Since allOf, anyOf, and not can nest, you can express arbitrarily complex policies:

guards:
  - kind: allOf
    guards:
      # Must be a manager or admin
      - kind: anyOf
        guards:
          - { kind: role, role: manager }
          - { kind: role, role: admin }
      # Must NOT be flagged for conflict of interest
      - kind: not
        guard:
          kind: expr
          expr: "$.context.conflictOfInterest == true"
      # Must have evidence of prior review
      - kind: evidence
        requires: [peer_review]

linkFilter and guards

When a workflow or state sets linkFilter: byGuards, the gateway evaluates each transition’s guards silently against the current state before building the response. Only transitions whose guards would pass appear as links.

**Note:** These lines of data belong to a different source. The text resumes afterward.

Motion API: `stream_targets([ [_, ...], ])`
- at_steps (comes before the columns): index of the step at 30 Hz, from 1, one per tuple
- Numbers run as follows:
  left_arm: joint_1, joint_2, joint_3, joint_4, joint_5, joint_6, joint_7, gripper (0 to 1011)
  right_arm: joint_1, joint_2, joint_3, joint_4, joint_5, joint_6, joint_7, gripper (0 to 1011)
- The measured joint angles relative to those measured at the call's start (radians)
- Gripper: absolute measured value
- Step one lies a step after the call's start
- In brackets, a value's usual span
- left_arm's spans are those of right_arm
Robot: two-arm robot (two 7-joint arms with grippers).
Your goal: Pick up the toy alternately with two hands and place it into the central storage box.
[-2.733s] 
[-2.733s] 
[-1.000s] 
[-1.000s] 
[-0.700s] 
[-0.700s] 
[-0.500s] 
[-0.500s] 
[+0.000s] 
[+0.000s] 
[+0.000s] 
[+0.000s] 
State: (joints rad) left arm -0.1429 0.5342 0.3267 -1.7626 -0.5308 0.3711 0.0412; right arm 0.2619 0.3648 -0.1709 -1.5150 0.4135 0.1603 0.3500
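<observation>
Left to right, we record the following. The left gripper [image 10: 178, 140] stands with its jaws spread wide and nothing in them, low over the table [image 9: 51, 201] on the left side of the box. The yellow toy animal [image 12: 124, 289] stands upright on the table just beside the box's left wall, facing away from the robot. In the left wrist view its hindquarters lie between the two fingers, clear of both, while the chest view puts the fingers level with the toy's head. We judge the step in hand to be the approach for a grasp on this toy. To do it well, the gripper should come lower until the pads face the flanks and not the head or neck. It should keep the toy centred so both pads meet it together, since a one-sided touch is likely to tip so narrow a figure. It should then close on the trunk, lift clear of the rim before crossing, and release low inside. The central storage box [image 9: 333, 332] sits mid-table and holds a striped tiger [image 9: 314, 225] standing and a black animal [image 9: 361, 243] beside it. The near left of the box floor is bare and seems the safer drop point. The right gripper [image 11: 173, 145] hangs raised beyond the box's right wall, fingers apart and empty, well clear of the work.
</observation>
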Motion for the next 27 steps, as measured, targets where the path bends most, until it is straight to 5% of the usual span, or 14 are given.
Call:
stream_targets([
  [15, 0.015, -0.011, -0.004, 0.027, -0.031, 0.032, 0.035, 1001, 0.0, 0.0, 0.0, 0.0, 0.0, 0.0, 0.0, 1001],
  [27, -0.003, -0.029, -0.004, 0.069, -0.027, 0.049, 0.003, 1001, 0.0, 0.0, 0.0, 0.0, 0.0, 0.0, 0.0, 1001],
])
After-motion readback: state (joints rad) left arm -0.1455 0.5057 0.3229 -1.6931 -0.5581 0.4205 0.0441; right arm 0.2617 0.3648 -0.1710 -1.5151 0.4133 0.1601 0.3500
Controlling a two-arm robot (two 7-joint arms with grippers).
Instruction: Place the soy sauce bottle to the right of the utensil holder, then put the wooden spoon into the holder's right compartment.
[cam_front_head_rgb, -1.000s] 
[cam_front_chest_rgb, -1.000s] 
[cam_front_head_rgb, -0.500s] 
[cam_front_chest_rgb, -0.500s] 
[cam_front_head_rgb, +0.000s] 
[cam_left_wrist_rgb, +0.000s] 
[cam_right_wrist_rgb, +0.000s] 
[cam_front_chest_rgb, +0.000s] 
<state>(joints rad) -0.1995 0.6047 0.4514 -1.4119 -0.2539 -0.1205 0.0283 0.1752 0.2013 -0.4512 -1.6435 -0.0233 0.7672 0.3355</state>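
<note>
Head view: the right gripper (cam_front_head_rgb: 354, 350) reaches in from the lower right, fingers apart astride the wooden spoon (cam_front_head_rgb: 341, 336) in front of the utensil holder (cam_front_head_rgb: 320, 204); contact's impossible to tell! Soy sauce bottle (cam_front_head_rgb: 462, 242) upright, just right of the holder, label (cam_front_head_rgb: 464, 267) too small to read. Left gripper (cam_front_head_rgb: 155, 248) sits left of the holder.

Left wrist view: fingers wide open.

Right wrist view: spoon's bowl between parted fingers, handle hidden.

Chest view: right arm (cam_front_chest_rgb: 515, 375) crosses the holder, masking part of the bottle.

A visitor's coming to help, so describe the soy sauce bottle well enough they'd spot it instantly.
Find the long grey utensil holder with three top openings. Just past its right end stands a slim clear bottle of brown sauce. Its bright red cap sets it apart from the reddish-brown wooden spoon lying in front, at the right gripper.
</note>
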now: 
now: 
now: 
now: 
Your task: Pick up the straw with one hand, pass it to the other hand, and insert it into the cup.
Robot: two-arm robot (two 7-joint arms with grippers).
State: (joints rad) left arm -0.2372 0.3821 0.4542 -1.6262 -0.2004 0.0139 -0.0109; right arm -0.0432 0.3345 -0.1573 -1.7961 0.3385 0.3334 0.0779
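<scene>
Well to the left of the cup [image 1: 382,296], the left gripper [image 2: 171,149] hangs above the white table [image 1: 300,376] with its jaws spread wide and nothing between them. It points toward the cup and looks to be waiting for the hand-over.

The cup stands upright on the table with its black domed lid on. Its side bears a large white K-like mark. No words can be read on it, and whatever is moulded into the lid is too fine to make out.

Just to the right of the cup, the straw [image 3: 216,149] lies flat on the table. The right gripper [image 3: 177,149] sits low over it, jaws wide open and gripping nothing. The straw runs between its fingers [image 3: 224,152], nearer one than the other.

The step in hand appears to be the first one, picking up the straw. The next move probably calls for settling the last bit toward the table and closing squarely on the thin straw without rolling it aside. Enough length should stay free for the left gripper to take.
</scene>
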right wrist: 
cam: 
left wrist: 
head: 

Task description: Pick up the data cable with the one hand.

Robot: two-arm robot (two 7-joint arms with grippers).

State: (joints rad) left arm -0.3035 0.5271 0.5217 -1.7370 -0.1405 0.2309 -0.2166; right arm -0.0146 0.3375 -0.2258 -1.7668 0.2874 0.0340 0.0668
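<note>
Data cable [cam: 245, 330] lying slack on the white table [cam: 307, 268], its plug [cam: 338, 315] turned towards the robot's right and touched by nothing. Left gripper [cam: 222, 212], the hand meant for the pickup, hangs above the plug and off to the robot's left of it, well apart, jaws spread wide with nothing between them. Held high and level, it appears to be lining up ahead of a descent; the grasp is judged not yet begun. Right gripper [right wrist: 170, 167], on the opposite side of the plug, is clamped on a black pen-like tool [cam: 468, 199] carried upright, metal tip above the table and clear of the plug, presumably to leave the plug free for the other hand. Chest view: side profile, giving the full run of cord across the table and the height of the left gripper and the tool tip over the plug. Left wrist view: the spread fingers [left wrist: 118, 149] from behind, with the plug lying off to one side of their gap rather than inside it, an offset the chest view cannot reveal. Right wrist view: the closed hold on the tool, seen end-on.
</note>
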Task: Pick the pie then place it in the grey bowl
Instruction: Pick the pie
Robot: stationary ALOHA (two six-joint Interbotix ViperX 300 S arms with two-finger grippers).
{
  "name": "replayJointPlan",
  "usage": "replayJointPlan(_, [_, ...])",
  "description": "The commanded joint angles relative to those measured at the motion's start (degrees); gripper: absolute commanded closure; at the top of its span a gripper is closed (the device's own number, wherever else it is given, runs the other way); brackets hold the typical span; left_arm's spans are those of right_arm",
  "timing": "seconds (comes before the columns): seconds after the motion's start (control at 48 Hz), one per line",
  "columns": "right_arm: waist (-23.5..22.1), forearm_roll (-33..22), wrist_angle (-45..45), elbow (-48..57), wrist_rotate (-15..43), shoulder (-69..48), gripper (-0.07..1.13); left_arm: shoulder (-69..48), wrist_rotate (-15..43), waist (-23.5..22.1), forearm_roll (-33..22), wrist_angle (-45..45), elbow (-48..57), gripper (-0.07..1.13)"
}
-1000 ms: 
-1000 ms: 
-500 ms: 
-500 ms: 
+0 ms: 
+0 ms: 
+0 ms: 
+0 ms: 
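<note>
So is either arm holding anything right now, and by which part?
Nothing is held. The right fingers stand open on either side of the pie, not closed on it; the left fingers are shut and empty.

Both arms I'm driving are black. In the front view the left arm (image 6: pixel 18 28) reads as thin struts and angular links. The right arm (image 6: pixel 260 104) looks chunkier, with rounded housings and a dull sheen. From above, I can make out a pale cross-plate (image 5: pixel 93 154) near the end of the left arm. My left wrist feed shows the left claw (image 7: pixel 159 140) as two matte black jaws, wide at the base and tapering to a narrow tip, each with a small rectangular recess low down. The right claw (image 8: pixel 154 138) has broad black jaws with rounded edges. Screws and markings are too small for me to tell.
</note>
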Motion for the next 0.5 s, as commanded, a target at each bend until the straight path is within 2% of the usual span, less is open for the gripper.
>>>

This means the model only sees what it can actually do — no dead-end links.

states:
  manager_review:
    linkFilter: byGuards
    transitions:
      approve:
        target: approved
        guards:
          - { kind: expr, expr: "$.context.riskScore <= 80" }
      escalate:
        target: executive_review
        guards:
          - { kind: expr, expr: "$.context.riskScore > 80" }

If riskScore is 50, the model only sees the “approve” link. If it’s 90, it only sees “escalate.” No wasted round trips on transitions that would fail.